- Origin: Halifax, Nova Scotia, Canada
- Genres: Indie pop
- Years active: 2006–present
- Labels: Little Mafia, Noyes, Tumult
- Members: Chris Thompson Ron Bates
- Website: myspace.com/thememoriesattack

= The Memories Attack =

Canadian indie pop duo

The Memories Attack is a Canadian indie pop duo from Atlantic Canada. The group consists of Eric's Trip guitarist Chris Thompson and Ron Bates of the pop group Orange Glass.

==History==
Thompson and Bates met during childhood and had worked together previously under Thompson's solo project Moon Socket. They composed their self-titled debut album while living in separate cities, recording in Bates' basement studio when Thompson was able to make the trip to Halifax, Nova Scotia, from his home in Fredericton, New Brunswick. The album appeared on the !earshot National Top 50 chart in January, 2007.

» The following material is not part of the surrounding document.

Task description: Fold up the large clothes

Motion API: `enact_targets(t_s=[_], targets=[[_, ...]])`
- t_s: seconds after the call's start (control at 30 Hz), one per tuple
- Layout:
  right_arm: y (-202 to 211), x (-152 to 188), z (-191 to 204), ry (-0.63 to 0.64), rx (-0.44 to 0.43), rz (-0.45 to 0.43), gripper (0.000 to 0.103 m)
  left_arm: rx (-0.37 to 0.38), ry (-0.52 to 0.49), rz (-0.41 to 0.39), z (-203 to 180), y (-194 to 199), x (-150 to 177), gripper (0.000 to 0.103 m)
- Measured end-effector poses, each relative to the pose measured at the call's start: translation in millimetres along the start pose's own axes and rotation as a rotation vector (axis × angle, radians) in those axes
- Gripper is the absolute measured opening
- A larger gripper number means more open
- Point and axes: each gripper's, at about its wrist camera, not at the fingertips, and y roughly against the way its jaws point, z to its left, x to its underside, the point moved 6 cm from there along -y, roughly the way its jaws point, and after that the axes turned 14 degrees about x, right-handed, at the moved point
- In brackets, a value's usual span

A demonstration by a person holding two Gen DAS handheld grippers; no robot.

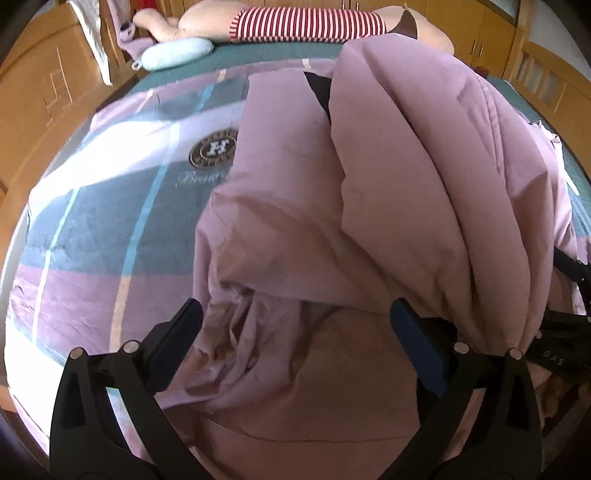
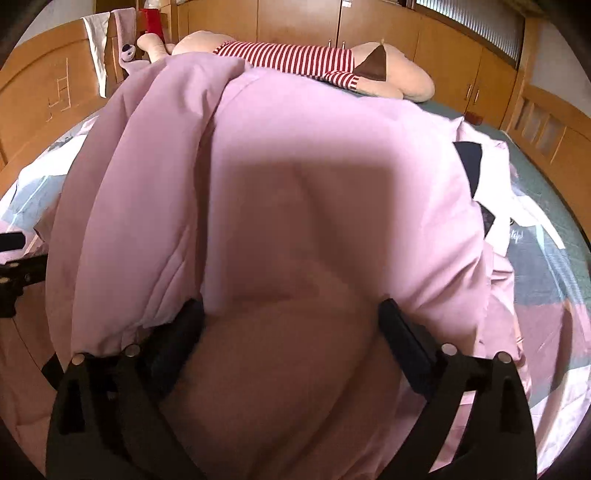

Their music has been described as "hazy, sludgy pop" with an "infectiously upbeat, if delicate, feel".

Their track "Love in the Time of Hate" has been in frequent rotation at CBC Radio 3 and reached No. 1 on the R3-30 chart the week of April 26, 2007.

Their second album was released in December 2008 on East Coast label Noyes Records.